BEGIN
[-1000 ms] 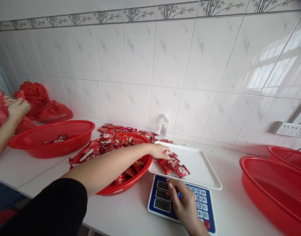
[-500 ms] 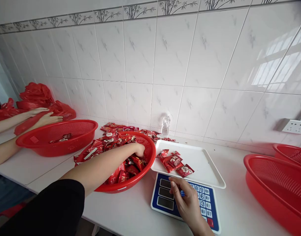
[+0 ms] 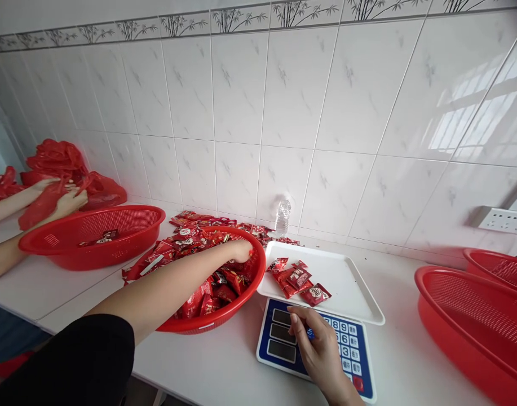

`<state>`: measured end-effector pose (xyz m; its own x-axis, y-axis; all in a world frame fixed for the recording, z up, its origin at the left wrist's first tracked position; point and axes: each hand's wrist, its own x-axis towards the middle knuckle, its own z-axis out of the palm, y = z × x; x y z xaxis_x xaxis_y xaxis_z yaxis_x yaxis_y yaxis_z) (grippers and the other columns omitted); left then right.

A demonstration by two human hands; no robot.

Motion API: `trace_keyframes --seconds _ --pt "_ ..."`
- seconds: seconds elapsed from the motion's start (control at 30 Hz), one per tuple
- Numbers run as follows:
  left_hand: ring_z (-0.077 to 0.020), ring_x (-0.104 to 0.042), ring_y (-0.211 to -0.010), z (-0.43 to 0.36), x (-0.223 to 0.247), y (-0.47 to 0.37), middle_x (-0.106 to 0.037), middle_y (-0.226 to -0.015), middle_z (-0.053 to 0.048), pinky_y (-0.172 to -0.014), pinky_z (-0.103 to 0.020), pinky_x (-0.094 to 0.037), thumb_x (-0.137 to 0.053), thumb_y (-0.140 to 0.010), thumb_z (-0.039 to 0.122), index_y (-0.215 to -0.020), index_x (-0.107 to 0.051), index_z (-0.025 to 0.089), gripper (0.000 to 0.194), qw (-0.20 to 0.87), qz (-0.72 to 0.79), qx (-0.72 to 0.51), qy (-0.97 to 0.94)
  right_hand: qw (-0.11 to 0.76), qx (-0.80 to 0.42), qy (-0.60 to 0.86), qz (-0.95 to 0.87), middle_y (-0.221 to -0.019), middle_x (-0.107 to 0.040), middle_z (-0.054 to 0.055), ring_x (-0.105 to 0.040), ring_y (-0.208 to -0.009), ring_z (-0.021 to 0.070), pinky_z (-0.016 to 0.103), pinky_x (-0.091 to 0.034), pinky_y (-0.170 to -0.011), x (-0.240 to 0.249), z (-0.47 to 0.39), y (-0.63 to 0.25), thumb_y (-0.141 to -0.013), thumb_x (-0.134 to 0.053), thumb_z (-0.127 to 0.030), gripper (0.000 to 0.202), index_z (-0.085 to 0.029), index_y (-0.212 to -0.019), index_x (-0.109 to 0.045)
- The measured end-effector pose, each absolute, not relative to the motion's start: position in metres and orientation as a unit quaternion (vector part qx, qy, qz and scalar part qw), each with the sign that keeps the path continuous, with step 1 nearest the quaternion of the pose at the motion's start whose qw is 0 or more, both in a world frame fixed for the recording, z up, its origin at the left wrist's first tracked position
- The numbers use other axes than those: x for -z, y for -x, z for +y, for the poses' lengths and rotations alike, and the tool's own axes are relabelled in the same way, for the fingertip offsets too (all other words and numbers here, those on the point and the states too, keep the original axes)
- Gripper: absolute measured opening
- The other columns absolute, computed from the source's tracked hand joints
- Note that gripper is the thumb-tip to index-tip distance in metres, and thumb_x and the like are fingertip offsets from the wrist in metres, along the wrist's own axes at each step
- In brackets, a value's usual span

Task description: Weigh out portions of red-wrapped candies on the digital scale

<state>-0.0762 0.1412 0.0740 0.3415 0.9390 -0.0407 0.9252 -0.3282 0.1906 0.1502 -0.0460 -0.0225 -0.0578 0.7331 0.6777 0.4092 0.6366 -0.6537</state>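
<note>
My left hand (image 3: 241, 251) reaches into a red perforated basket (image 3: 224, 321) heaped with small red snack packets (image 3: 201, 296). It is at the basket's right inner wall, with its fingers turned away and mostly hidden, so I cannot make out what they hold. Over the blue panel of a digital scale (image 3: 281, 351), my right hand (image 3: 319, 344) rests with fingers curled and thumb against the index finger; nothing shows in it. Behind the panel, the scale's white tray (image 3: 343, 282) carries several red packets (image 3: 298, 277) at its left end.
More packets (image 3: 190, 217) lie along the wall beside a clear plastic bottle (image 3: 283, 216). At left, another person's hands (image 3: 70, 200) handle a red plastic bag (image 3: 47, 203) behind a second basket (image 3: 93, 259). Red baskets (image 3: 453, 332) stand at right, below a wall socket (image 3: 503, 220).
My left hand has risen slightly along the basket's right inner wall. The right hand stays over the scale. The other person's hands have shifted left with the red bag.
</note>
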Motion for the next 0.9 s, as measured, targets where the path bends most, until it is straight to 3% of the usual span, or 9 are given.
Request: trace_keyframes --seconds 0.2,0.33,0.47,0.63,0.77,0.9 --pt "-0.0212 -0.061 -0.092 0.137 -0.093 0.048 -0.066 -0.106 -0.007 -0.075 -0.028 -0.045 -0.042 -0.091 0.032 -0.108 -0.058 0.021 0.026 0.043 0.573 -0.100 -0.812 0.551 -0.155 0.407 -0.712 -0.072 -0.066 0.002 -0.063 -0.062 0.0140 0.023 -0.049 -0.057 0.024 -0.046 -0.151 -0.095 -0.047 -0.030 0.023 -0.019 -0.098 -0.066" --pt "-0.0198 -0.061 -0.097 0.119 -0.085 0.016 -0.066 -0.112 -0.006 -0.080 -0.026 -0.044 -0.038 -0.094 0.031 -0.117 -0.055 0.021 0.030 0.073 0.511 -0.122 -0.848 0.553 -0.150 0.405 -0.712 -0.072 -0.066 0.002 -0.063 -0.063 0.0136 0.023 -0.048 -0.059 0.023 -0.045 -0.151 -0.095 -0.047 -0.029 0.021 -0.020 -0.097 -0.066" --pt "-0.0237 -0.057 -0.110 0.101 -0.074 -0.007 -0.063 -0.122 -0.007 -0.089 -0.029 -0.042 -0.044 -0.092 0.047 -0.123 -0.055 0.023 0.041 0.114 0.451 -0.067 -0.882 0.559 -0.137 0.403 -0.712 -0.071 -0.066 0.001 -0.063 -0.062 0.0134 0.022 -0.048 -0.058 0.022 -0.045 -0.150 -0.095 -0.047 -0.027 0.021 -0.020 -0.096 -0.067" --pt "-0.0309 -0.052 -0.117 0.081 -0.070 -0.015 -0.060 -0.124 -0.012 -0.096 -0.042 -0.039 -0.044 -0.090 0.054 -0.121 -0.058 0.021 0.048 0.105 0.360 -0.018 -0.927 0.562 -0.140 0.398 -0.711 -0.076 -0.067 0.003 -0.062 -0.060 0.0129 0.022 -0.048 -0.056 0.020 -0.045 -0.150 -0.095 -0.046 -0.027 0.022 -0.019 -0.097 -0.066" --pt "-0.0310 -0.045 -0.125 0.049 -0.082 -0.009 -0.056 -0.131 -0.012 -0.103 -0.048 -0.034 -0.050 -0.091 0.046 -0.127 -0.055 0.021 0.044 0.105 0.349 -0.121 -0.923 0.561 -0.144 0.393 -0.714 -0.079 -0.068 0.003 -0.063 -0.061 0.0134 0.022 -0.049 -0.058 0.021 -0.045 -0.150 -0.094 -0.046 -0.027 0.021 -0.020 -0.098 -0.065" --pt "-0.0220 -0.052 -0.120 -0.001 -0.089 0.000 -0.058 -0.128 -0.009 -0.102 -0.038 -0.040 -0.044 -0.096 0.033 -0.128 -0.051 0.022 0.035 0.166 0.312 -0.317 -0.880 0.559 -0.153 0.391 -0.715 -0.079 -0.068 0.002 -0.062 -0.063 0.0138 0.023 -0.049 -0.059 0.024 -0.045 -0.150 -0.095 -0.046 -0.028 0.020 -0.021 -0.098 -0.065"
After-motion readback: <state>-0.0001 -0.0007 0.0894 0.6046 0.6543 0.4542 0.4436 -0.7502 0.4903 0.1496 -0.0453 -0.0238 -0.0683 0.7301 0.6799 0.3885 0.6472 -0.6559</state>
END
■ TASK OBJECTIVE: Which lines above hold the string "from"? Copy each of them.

■ SOLUTION:
- seconds: seconds elapsed from the motion's start (control at 30 Hz), one per tuple
- The other columns absolute, computed from the source's tracked hand joints
- Note that gripper is the thumb-tip to index-tip distance in metres, and thumb_x and the like are fingertip offsets from the wrist in metres, along the wrist's own axes at each step

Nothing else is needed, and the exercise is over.